In order to scrape this page successfully, we need to update the start_urls variable along with the parse() function in our spider class. Note that the XPath expression we are using below simply says, “find the first h3 tag that has a class of ‘page-title’, then look at the text content of the child anchor tag”. At the end of the XPath expression, we append the Scrapy .get() method to fetch the first result.
import scrapy
class TestingSpider(scrapy.Spider):
name = 'testing'
allowed_domains = ['scrapethissite.com']
start_urls = ['https://scrapethissite.com/pages/']
def parse(self, response):
title = response.xpath('//h3[@class="page-title"]/a/text()').get()
return {'title': title}
Running Your Spider
To run your spider, Scrapy provides the runspider command that you can use like so.
spiders $scrapy runspider testing.py
The output is quite verbose, but if you inspect it you will find the data you wanted to scrape. It worked!

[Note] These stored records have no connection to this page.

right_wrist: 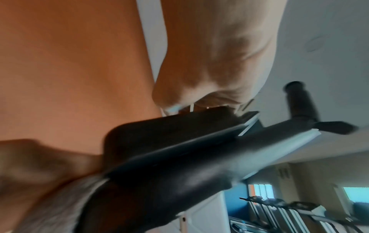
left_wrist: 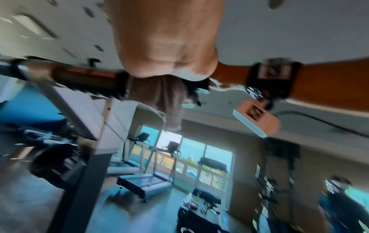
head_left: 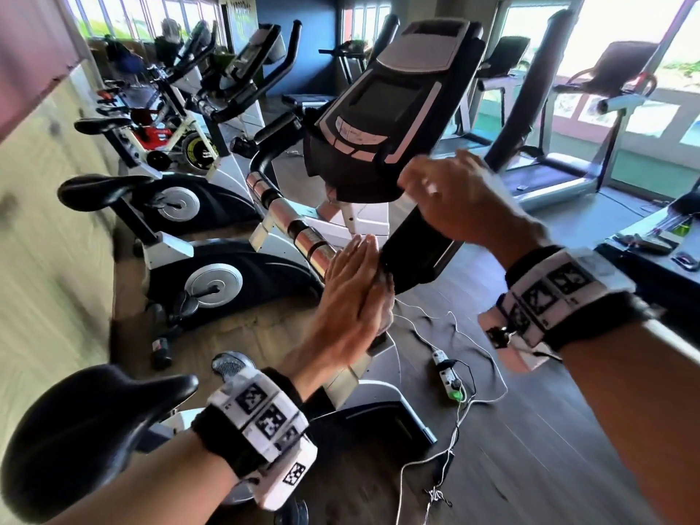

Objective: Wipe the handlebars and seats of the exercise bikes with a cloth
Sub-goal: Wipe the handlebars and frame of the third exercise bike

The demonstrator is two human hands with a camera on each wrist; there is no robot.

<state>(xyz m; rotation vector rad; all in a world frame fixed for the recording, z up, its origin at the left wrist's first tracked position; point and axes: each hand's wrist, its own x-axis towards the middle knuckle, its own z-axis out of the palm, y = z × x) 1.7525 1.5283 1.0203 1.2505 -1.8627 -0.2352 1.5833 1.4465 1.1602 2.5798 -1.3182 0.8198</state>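
In a gym, flat left hand presses cloth against bike; right hand grips console.

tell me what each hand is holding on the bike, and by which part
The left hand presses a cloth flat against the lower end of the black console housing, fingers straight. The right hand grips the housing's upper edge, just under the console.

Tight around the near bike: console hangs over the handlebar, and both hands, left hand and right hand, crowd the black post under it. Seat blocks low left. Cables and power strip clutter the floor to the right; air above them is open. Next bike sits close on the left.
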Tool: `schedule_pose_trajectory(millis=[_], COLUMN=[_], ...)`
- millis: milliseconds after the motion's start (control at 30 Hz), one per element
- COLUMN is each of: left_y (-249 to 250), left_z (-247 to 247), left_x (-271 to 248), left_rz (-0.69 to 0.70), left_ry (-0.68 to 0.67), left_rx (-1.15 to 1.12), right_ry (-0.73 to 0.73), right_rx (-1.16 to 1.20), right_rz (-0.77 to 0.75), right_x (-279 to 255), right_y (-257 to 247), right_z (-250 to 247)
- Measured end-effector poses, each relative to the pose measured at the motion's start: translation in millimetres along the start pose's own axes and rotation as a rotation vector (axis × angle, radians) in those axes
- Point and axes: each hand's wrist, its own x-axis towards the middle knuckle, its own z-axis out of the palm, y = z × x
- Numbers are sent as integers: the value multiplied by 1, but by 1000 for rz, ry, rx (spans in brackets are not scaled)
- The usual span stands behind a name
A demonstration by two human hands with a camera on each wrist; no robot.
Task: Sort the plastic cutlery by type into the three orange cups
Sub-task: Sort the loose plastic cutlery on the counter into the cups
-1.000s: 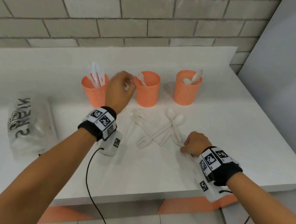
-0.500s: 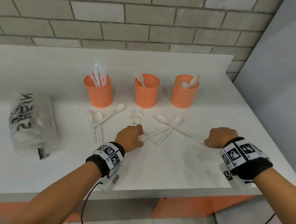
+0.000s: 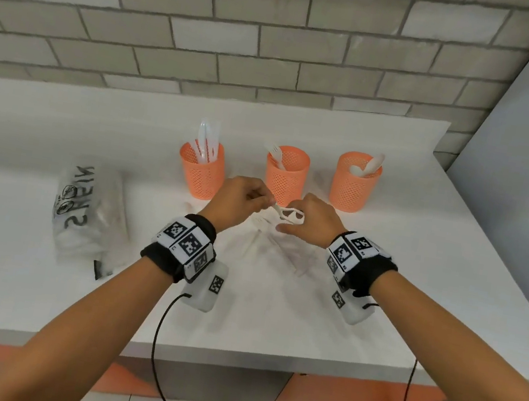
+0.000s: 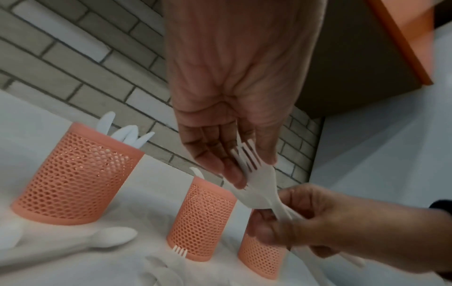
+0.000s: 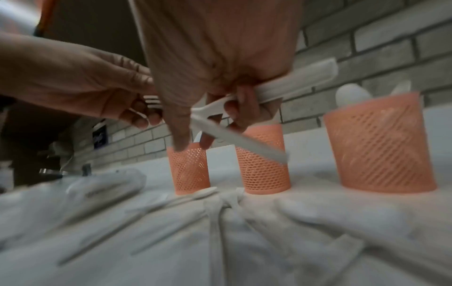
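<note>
Both hands (image 3: 239,196) (image 3: 313,220) now meet, each grip pinching white forks (image 4: 254,174), count unclear.

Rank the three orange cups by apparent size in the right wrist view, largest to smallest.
1. The spoon cup, looks largest.
2. The fork cup, in the middle.
3. The knife cup, looks smallest.
This order only reflects nearness to the camera: in the head view all three look alike in size.

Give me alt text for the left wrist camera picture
Two hands meet over a white counter, left hand holding white plastic forks by the prongs, right hand gripping the handles. Three orange mesh cups stand behind; a spoon lies loose.
</note>
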Motion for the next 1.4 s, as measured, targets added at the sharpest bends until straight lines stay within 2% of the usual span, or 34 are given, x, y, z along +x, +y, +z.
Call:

{'title': 'Countries of the World: A Simple Example'}
The crawl command
Another way you can run your spider that might be a little cleaner is to use the crawl command.
scrapy crawl testing
Python Scrapy Introduction Summary
There you have it, a nice introduction to the powerful Python Scrapy library. We learned how to use Scrapy to define a new project, create a new web spider, and fetch some data from a web page.